## Activity
In the entries that follow, which lines hold the string "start"? List them.

========

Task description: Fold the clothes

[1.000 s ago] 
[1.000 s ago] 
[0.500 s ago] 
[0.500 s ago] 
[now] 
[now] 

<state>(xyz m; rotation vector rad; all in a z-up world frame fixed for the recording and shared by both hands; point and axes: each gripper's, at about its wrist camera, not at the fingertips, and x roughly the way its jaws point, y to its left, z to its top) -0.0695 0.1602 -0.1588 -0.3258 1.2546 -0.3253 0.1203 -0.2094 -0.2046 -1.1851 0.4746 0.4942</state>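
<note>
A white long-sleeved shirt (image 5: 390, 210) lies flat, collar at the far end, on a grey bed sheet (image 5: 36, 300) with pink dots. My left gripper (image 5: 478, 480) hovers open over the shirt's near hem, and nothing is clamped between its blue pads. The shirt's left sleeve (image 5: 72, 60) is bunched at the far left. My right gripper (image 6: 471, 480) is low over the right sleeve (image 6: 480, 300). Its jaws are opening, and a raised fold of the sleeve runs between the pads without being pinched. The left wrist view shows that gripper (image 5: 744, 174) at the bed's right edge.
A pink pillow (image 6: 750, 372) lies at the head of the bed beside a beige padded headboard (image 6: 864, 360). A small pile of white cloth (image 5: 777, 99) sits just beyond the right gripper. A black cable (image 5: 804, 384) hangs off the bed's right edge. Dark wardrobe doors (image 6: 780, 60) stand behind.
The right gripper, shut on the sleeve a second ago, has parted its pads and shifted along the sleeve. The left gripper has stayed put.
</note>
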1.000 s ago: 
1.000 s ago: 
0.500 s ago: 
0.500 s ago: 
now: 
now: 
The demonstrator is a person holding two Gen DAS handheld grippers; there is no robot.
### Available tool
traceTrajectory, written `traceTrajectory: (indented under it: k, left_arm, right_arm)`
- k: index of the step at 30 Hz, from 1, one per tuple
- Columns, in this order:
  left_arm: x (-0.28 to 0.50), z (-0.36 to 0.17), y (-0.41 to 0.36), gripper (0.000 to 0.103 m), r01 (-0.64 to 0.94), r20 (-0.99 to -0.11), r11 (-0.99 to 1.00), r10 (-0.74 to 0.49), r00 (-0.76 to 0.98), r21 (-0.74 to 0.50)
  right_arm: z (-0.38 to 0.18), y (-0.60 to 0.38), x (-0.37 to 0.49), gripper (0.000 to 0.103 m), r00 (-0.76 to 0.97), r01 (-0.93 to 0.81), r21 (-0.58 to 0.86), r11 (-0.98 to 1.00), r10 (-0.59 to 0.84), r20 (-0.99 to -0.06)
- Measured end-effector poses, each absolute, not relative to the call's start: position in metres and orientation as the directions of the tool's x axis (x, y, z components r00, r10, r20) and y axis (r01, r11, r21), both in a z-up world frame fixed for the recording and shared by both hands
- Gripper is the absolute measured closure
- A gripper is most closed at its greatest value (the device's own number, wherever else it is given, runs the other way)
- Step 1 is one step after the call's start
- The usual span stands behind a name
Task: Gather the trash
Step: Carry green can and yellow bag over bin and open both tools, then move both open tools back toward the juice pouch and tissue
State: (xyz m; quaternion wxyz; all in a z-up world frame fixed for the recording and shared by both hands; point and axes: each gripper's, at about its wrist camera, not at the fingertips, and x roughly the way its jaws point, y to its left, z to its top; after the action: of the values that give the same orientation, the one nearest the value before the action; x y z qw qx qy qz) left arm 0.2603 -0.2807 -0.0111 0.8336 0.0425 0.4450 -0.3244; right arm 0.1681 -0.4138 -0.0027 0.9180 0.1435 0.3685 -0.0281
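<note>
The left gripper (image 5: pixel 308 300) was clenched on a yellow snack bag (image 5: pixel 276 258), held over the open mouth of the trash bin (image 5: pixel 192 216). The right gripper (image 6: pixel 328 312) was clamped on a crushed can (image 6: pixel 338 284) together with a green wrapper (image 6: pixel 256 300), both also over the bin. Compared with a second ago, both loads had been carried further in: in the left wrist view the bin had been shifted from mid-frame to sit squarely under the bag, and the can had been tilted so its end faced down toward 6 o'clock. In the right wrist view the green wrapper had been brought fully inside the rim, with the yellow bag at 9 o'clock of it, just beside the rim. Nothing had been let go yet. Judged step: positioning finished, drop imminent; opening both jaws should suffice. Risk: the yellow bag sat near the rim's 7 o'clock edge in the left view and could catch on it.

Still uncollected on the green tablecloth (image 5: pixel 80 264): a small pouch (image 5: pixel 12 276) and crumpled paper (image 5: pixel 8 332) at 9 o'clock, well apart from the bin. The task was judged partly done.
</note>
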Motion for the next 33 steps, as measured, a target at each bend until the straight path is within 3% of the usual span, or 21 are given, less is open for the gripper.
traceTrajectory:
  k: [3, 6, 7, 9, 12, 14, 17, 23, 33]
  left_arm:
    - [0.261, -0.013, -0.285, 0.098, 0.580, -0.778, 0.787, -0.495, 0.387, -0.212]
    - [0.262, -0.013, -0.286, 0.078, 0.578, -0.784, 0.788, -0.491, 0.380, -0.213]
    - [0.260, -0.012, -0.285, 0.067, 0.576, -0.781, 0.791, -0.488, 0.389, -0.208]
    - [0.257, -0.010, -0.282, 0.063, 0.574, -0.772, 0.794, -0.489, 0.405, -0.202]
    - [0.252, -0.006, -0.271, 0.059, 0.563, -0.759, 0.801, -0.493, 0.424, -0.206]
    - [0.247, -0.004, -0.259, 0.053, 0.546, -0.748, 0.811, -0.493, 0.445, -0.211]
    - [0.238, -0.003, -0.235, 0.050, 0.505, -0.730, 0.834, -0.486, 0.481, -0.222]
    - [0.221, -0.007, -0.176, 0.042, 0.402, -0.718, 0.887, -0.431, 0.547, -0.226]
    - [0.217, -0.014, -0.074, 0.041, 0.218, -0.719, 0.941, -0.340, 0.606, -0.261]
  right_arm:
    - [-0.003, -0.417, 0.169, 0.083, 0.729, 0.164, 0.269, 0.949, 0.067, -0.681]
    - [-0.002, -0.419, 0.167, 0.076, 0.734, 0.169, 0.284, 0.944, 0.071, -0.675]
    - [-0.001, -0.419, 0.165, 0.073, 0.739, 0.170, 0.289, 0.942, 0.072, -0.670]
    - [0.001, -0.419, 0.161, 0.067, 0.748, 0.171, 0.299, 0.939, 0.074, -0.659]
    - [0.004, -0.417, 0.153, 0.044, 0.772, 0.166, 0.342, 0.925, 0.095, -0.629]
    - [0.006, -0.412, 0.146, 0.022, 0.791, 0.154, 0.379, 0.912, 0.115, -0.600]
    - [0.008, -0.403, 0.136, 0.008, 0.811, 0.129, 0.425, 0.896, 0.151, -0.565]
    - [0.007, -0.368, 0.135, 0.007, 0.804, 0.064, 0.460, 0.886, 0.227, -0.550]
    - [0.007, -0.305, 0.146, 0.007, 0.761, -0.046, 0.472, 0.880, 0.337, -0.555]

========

## Answer box
- Measured end-effector poses, each absolute, not relative to the call's start: position in metres and orientation as the directions of the tool's x axis (x, y, z components r00, r10, r20) and y axis (r01, r11, r21), both in a z-up world frame fixed for the recording and shared by both hands
- Step 1 is one step after the call's start

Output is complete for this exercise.